Just glance at the numbers. Between them, Bridesmaids, The Heat and Identity Thief have taken almost $700m across the globe; that’s blockbuster-sized takings, the sort of receipts that Jim Carrey once commanded. Such is the confidence in McCarthy, her latest vehicle Tammy is being released just ahead of the July 4th weekend in the US – studio executives clearly confident that her broad appeal will draw punters in over the festivities.

When we meet, McCarthy and her real-life husband, Ben Falcone, who together co-wrote Tammy, are pressing the flesh at Las Vegas CinemaCon – where studios present footage to cinema exhibitors. The likes of Clint Eastwood and Christopher Nolan are here – yet another head-spin for this former farm-girl from Illinois, who is more used to gracing the stage of Saturday Night Live. Falcone, though, has absolute confidence in her. “She’s very chatty,” he confides. “I get nervous whenever she stops talking, because I think there has to be something wrong!” Still, that’s exactly what’s required. In an industry where you need to shout loud to be heard, she’s cultivated a screen persona that screams for attention. She’s brash and lewd, “a wild woman,” as Falcone puts it. Blessed with a gift for physical comedy – check out her SNL host stint where she arrives on impossibly high heels – in the Judd Apatow-era of Hollywood comedy, McCarthy also goes further than most, not least that scene in Bridesmaids where she, ahem, relieves her bowels in the sink.

With her plus-size figure, she’s not your typical Hollywood female star either – which perhaps makes her success all the more heartening. New York Observer critic Rex Reed branded her “tractor sized” and a “hippo” in his review of Identity Thief; McCarthy later responded by telling the New York Times, “I felt really bad for someone who is swimming in so much hate… I just thought, that’s someone who’s in a really bad spot, and I am in such a happy spot.”

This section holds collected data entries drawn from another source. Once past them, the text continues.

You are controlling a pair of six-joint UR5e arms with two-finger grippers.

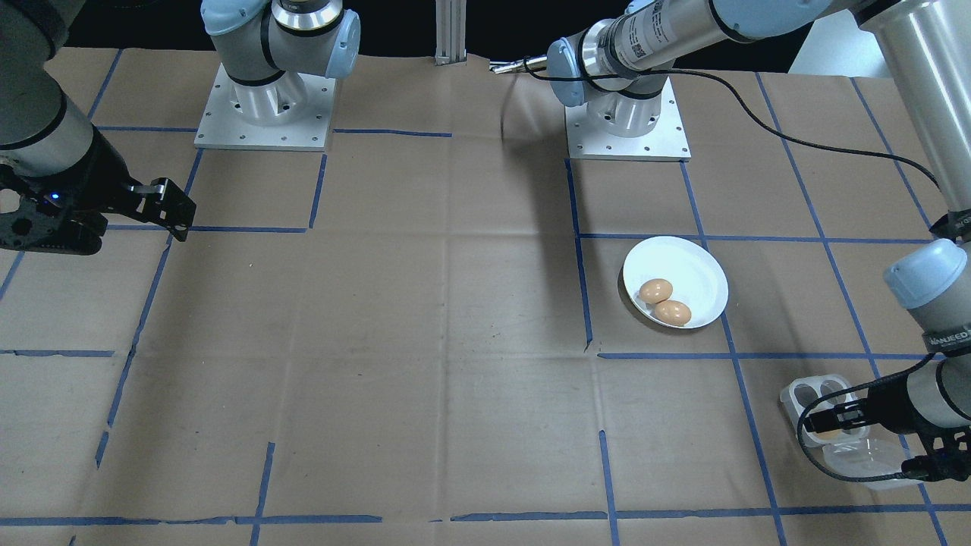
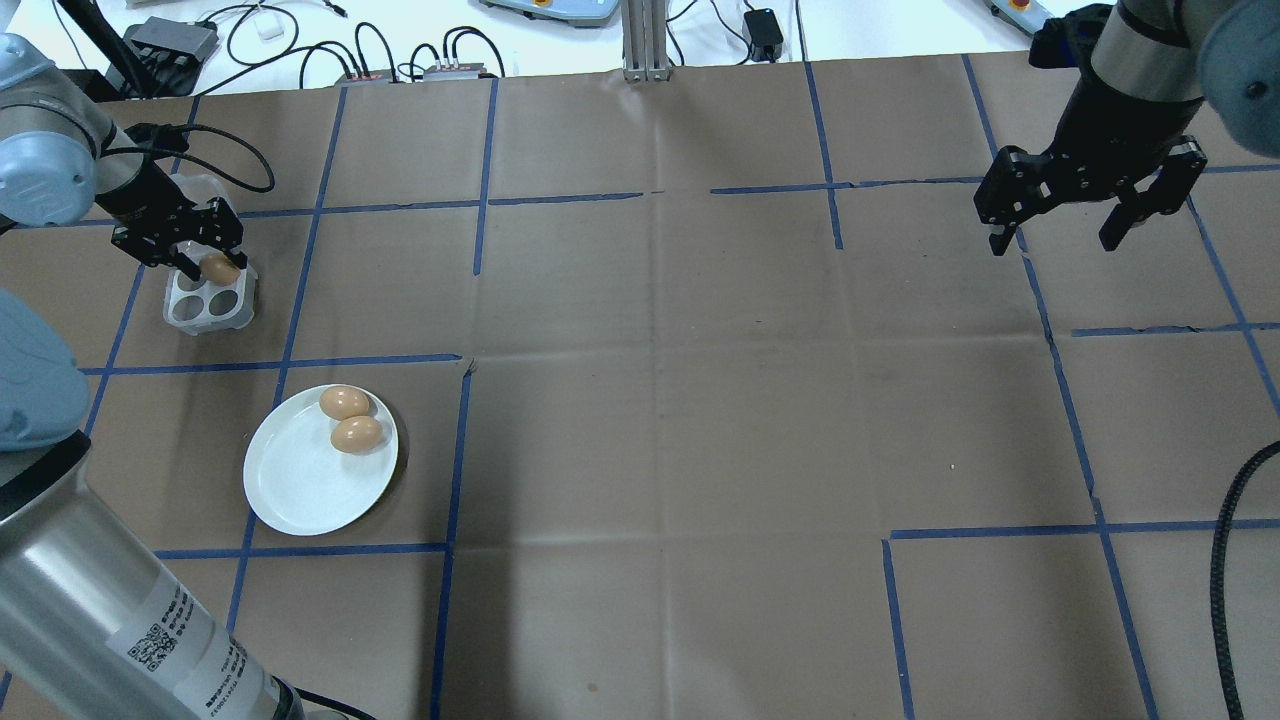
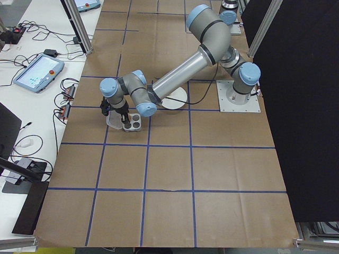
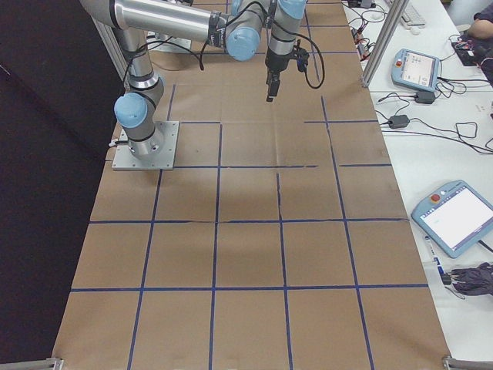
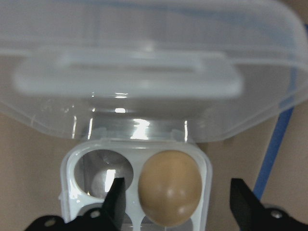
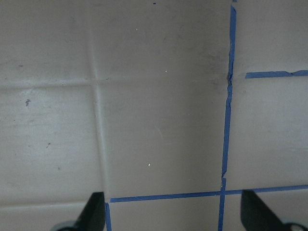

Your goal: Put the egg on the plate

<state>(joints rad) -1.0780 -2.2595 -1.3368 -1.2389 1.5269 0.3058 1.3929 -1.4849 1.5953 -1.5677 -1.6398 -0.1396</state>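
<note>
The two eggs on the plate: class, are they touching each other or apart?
Touching. The overhead exterior view shows the upper egg and lower egg meeting with no gap, on the plate.

Brown paper covers the table (image 2: 700, 400), crossed by a grid of blue tape (image 2: 455, 480) lines. The plate (image 2: 300, 480) is plain white, carrying two tan-brown eggs (image 2: 345, 403), smooth and unmarked. The tray (image 5: 77, 163) is white, its lid (image 5: 144, 72) clear and glossy with bright glints, and the egg (image 5: 170, 186) in it shows the same tan-brown with a pale sheen. Both grippers are black, left (image 2: 180, 245) and right (image 2: 1060, 225). The arms are silver-grey with pale blue joint caps, on light grey base plates (image 1: 265, 114). Black cables run along them.
</note>
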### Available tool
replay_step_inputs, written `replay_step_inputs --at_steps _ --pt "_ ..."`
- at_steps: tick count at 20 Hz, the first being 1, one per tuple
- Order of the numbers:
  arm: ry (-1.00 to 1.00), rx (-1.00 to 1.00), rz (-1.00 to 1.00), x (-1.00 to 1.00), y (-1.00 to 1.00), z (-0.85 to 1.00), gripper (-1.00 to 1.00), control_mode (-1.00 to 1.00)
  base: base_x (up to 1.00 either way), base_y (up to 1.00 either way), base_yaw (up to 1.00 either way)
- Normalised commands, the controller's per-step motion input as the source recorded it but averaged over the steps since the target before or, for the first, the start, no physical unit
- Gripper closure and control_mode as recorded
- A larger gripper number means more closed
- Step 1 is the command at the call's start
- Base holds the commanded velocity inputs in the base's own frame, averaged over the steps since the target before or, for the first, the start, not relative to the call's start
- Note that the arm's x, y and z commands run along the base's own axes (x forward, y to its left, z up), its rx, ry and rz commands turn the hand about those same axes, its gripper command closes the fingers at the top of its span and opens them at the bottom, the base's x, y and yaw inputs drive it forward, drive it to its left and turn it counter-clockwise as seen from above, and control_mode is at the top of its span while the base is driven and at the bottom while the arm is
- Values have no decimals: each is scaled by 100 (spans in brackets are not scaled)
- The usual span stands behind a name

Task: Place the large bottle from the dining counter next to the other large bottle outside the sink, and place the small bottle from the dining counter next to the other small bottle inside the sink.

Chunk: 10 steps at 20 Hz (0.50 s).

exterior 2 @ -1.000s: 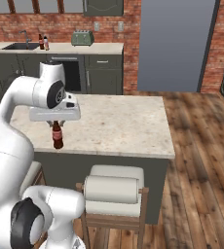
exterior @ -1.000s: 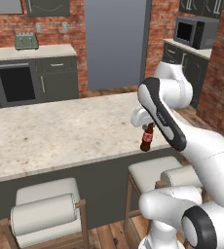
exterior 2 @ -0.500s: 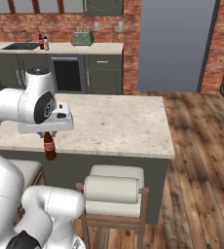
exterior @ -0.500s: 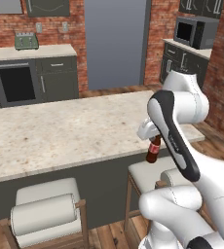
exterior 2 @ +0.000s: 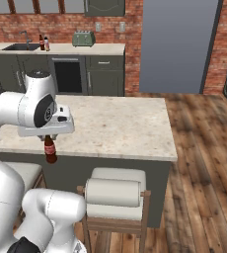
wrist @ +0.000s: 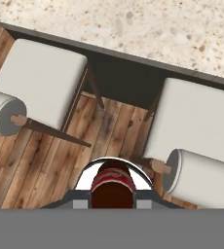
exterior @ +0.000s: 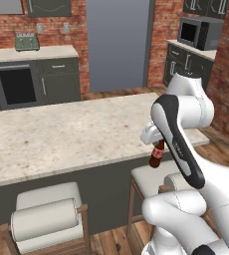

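I read the gripper (exterior 2: 49, 138) as clamped on the neck of the small bottle (exterior 2: 50, 149), which hangs upright in the air just off the near edge of the dining counter (exterior 2: 115, 123), above the two cushioned stools (wrist: 41, 78) on the wooden floor.

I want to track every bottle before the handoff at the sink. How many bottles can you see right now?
3. The small bottle hangs in the gripper past the dining counter's near edge. Two more stand beside the sink, too small to identify. Others may be hidden.
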Motion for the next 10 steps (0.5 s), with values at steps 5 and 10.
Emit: replay_step_inputs --at_steps 5,10 --pt "0 0 0 0 0 0 100 100 0 0 0" --pt "0 0 0 0 0 0 100 100 -44 5 1"
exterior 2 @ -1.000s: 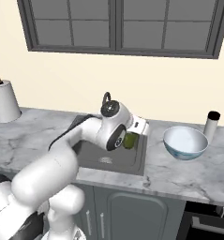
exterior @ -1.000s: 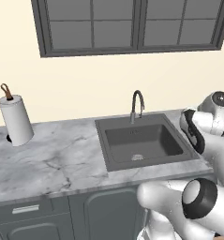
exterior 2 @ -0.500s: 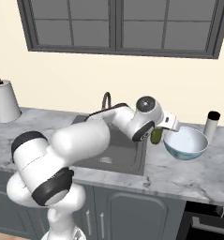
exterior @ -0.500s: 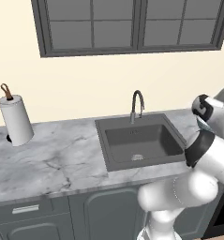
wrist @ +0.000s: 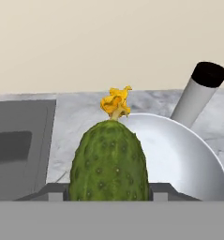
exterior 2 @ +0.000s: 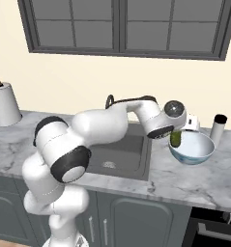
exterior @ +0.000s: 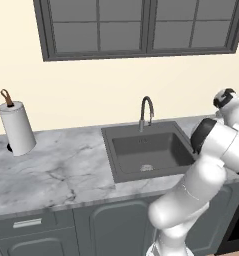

Of that there is no doubt. She’s been married to Falcone for nine years. “He makes me laugh a lot,” she tells me. “I have – which I think will prolong my life for years – three or four really, really good belly laughs a day because of him. There’s always that couple at a restaurant where you think, ‘oh my God, they haven’t talked for 20 minutes!’. And they just look like they never ever chat or laugh. I don’t know how you do that; we couldn’t do that. We can’t be that serious.”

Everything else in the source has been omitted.